In the event one or more of the directors shall be disqualified to vote at any 
meeting, then the required quorum shall be reduced by one for each such 
director so disqualified; provided, however, that in no case shall less than 
one-third (1/3) of the number so fixed constitute a quorum.  In the absence of 
a quorum at any such meeting, a majority of the directors present may adjourn 
the meeting from time to time without further notice other than announcement 
at the meeting, until a quorum shall be present.

     2.13  Action at Meeting.  At any meeting of the Board of Directors at 
           -----------------
which a quorum is present, the vote of a majority of those present shall be 
sufficient to take any action, unless a different vote is specified by law, 
the Certificate of Incorporation or these By-Laws.

     2.14  Action by Consent.  Any action required or permitted to be taken 
           -----------------   
at any meeting of the Board of Directors or of any committee of the Board of 
Directors may be taken without a meeting, if all members of the Board or 
committee, as the case may be, consent to the action in writing, and the 
written consents are filed with the minutes of proceedings of the Board or 
committee.

     2.15  Removal.  Directors of the corporation may be removed only for 
           -------
cause by the affirmative vote of the holders of two-thirds of the shares of 
the capital stock of the corporation issued and outstanding and entitled to 
vote.

     2.16  Committees.  The Board of Directors may, by resolution passed by 
           ---------- 
a majority of the whole Board, designate one or more committees, each 
committee to consist of one or more of the directors of the corporation, 
including the Nominating Committee provided for in Article 6 of these By-Laws.  
The Board may
        
                                      -8-

 
designate one or more directors as alternate members of any committee, who may
replace any absent or disqualified member at any meeting of the committee. In
the absence or disqualification of a member of a committee, the member or
members of the committee present at any meeting and not disqualified from
voting, whether or not he or they constitute a quorum, may unanimously appoint
another member of the Board of Directors to act at the meeting in the place of
any such absent or disqualified member. Any such committee, to the extent
provided in the resolution of the Board of Directors and subject to the
provisions of the General Corporation Law of the State of Delaware, shall have
and may exercise all the powers and authority of the Board of Directors in the
management of the business and affairs of the corporation and may authorize the
seal of the corporation to be affixed to all papers which may require it. Each
such committee shall keep minutes and make such reports as the Board of
Directors may from time to time request. Except as the Board of Directors may
otherwise determine, any committee may make rules for the conduct of its
business, but unless otherwise provided by the directors or in such rules, its
business shall be conducted as nearly as possible in the same manner as is
provided in these By-Laws for the Board of Directors.
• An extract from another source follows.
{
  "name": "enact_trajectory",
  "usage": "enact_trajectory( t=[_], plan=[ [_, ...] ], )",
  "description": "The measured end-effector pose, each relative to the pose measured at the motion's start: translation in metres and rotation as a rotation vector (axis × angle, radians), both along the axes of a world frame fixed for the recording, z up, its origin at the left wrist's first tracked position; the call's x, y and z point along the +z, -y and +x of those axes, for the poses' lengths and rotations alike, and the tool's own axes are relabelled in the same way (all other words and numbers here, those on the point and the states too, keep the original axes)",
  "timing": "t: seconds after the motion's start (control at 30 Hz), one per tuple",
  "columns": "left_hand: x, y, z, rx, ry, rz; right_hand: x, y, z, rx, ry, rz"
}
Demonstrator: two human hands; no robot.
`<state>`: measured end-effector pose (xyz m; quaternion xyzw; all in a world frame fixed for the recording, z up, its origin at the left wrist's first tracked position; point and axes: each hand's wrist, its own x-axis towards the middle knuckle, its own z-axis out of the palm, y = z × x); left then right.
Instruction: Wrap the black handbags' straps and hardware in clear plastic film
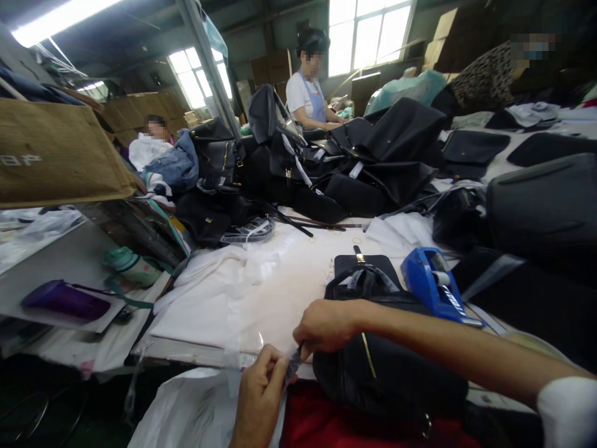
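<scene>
My left hand [262, 395] is closed at the table's front edge, thumb against fingers, on a short dark strip with clear plastic [293, 364] around it. It looks like a bag strap, though most of it is hidden by my fingers. My right hand [329, 326] pinches the upper end of the same strip, just above and to the right. Under my right forearm lies a black backpack [396, 367] with a gold zipper, its flap with a gold clasp [359, 256] pointing away from me. Red cloth [303, 417] shows below the backpack.
A blue tape dispenser [426, 280] stands right of the backpack. Black bags [336, 193] are heaped across the back. White sheeting [205, 298] covers the table's left part. A cardboard box [60, 152], green bottle [133, 264] and purple pouch [65, 302] are at left. Other people work beyond the heap.
</scene>
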<state>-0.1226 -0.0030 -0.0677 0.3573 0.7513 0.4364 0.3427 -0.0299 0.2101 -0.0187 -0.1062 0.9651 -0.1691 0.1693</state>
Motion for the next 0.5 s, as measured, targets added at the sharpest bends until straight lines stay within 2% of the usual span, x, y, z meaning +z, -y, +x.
enact_trajectory(
  t=[0.1, 0.23, 0.4, 0.5],
  plan=[
    [0.0, 0.002, -0.001, -0.013, -0.034, -0.01, -0.001, -0.003, 0.002, 0.005, 0.054, -0.12],
    [0.0, 0.005, -0.005, 0.043, -0.024, -0.01, -0.002, -0.016, 0.007, -0.07, 0.053, -0.042],
    [-0.002, -0.004, 0.0, 0.008, 0.06, 0.012, -0.001, -0.004, 0.003, -0.003, -0.015, -0.002],
    [-0.002, -0.004, 0.0, -0.001, 0.02, 0.001, 0.0, -0.004, 0.004, -0.039, 0.061, -0.119]
  ],
)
     2.17  Compensation of Directors.  Directors may be paid such 
           -------------------------
compensation for their services and such reimbursement for expenses of 
attendance at meetings as the Board of Directors may from time to time 
determine.  No such payment shall preclude any director from serving the 
corporation or any of its parent or subsidiary corporations in any other 
capacity and receiving compensation for such service.


                             ARTICLE 3 - Officers
                             --------------------

     3.1   Enumeration.  The officers of the corporation shall consist of a 
           -----------
President, a Secretary, a Treasurer and such other officers with such other 
titles as the Board of Directors shall determine, including a Chairman of the 
Board, a Vice Chairman of the Board, a Chief Executive Officer and one or more 
Vice Presidents, Assistant Treasurers, and Assistant Secretaries.  The Board 
of Directors may appoint such other officers as it may deem appropriate.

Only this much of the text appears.